Reverse the terms

It’s almost as if they can’t make their case without lying and failing to define terms. Meredith Farkas at American Libraries Magazine:

In February, the controversial Women’s Liberation Front (WoLF) booked a room at Seattle Public Library (SPL) for a public event. WoLF denies the existence of transgender individuals and portrays trans women as dangers to cis women.

One: anything can be called “controversial.” Farkas’s article is “controversial.” Feminism is “controversial.” Libraries are “controversial.” Two, WoLF does not “deny the existence of transgender individuals.” It denies that trans people can literally change their sex. Three, trans women are men, so of course they are potentially dangers to women. Four, there is no such thing as “cis” women, there are only women.

That’s just the first paragraph. It’s striking how feeble it is, and how heavily it relies on these infinitely-repeated untruths and fictitious labels to try to form an argument.

I take issue with the notion that libraries are ensuring all voices are heard when they let hate groups speak. Hate speech considered in a vacuum might look merely offensive, but when viewed in a historical context, that speech is inextricably linked with physical violence. Young men marching with torches and chanting “Jews will not replace us” are intentionally evoking the Holocaust, just as a burning cross on a lawn is meant to evoke lynching. These actions are designed to silence those targeted.

There is considerable truth in that. I do think the torches and chants were meant to invoke the Holocaust and to scare the bejeezus out of Jews and descendants of slaves and probably women too. But that very application makes it grotesquely wrong and malicious as applied to feminists arguing that only women can be women. There were no torches, no chants of “Jews will not replace us,” no crosses burning on lawns. Saying that men cannot literally become women is not any kind of hate speech and is in no way linked to violence.

Megan Boler, in her 2000 article “All Speech Is Not Free: The Ethics of ‘Affirmative Action Pedagogy,’” argues that we must apply “historicized ethics” to issues around free speech, recognizing the power imbalances in our society and the fact that “all persons do not have equal protection under the law.” In a world where marginalized people are less safe expressing themselves and their words are given less weight, the equality implied in the marketplace of ideas doesn’t exist. By being neutral, libraries are tacitly giving the privileged power to speak and allowing marginalized individuals to be silenced.
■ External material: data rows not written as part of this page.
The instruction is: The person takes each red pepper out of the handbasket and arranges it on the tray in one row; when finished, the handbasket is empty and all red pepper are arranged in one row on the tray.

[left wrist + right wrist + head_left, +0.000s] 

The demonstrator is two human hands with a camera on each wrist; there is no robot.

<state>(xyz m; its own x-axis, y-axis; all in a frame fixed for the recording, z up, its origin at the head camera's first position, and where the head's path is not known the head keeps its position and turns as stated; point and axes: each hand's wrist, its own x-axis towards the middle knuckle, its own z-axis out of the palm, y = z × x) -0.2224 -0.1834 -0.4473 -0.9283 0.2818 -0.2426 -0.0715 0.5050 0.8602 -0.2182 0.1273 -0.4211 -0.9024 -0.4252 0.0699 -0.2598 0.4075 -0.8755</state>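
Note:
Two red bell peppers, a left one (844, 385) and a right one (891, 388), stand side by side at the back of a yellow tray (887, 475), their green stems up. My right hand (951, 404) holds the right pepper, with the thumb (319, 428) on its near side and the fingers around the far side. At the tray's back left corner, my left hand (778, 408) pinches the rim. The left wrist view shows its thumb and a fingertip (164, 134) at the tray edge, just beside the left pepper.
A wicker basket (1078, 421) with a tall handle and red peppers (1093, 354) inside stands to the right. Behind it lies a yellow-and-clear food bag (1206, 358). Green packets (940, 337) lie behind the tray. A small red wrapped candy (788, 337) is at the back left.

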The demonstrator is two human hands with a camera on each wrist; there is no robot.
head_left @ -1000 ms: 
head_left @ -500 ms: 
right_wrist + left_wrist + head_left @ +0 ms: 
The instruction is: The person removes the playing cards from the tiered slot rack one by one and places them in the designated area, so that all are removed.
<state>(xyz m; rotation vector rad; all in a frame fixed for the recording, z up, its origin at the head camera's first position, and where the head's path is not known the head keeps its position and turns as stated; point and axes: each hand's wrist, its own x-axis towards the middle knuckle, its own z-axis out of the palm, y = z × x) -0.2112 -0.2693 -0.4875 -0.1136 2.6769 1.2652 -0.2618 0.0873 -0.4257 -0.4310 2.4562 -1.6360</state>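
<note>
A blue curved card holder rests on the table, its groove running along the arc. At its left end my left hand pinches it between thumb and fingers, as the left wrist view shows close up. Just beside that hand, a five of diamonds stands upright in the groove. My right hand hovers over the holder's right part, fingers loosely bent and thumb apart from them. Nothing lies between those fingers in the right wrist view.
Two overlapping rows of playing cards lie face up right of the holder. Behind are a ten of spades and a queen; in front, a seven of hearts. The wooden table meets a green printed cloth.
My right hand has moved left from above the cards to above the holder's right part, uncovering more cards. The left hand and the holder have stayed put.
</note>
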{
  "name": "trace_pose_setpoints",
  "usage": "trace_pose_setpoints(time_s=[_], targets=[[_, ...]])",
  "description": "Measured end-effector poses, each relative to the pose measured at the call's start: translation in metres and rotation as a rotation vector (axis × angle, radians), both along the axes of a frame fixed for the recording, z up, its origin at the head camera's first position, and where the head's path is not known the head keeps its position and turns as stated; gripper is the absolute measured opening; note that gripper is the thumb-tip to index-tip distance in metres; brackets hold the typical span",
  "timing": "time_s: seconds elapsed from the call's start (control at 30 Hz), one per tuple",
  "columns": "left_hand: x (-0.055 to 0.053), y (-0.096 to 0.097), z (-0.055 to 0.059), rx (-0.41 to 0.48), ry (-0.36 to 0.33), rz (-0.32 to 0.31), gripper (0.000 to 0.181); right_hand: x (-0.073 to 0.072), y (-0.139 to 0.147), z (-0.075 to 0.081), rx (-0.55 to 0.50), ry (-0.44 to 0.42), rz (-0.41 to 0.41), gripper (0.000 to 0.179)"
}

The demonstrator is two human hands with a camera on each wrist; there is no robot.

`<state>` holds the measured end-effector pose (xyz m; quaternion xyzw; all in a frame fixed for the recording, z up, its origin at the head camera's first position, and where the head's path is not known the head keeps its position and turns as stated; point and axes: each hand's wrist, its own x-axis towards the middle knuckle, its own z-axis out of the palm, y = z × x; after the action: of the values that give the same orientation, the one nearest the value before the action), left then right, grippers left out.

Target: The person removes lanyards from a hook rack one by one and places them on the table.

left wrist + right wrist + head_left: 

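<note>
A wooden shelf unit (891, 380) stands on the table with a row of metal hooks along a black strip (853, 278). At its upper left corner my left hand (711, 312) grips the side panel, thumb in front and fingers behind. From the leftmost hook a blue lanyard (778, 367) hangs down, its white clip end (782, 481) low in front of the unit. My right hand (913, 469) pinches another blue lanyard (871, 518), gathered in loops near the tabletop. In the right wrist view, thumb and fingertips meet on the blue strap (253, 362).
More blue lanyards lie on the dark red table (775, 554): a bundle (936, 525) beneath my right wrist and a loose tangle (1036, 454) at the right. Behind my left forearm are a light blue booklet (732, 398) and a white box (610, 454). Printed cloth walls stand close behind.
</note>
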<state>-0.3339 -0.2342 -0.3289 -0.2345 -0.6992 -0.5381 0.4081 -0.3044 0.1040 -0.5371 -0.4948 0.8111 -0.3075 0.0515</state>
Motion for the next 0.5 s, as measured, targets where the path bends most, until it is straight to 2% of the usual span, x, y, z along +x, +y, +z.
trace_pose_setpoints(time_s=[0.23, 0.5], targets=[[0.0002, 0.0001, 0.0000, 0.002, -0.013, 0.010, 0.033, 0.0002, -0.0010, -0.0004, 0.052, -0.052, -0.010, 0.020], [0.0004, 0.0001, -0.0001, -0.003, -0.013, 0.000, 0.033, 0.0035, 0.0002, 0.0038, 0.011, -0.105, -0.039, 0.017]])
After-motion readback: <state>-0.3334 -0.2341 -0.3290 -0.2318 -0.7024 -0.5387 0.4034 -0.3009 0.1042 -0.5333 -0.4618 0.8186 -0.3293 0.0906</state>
Oh look at what she’s assuming here – that men are the marginalized people who are less safe expressing themselves and whose words are given less weight. Women are the oppressor, the dominant class, the privileged, in her world, while men who say they are women are the oppressed, the subordinate, the marginalized. She apparently doesn’t even notice the absurdity.

The rest of her piece relies on that switch of places, so it’s simply nonsensical.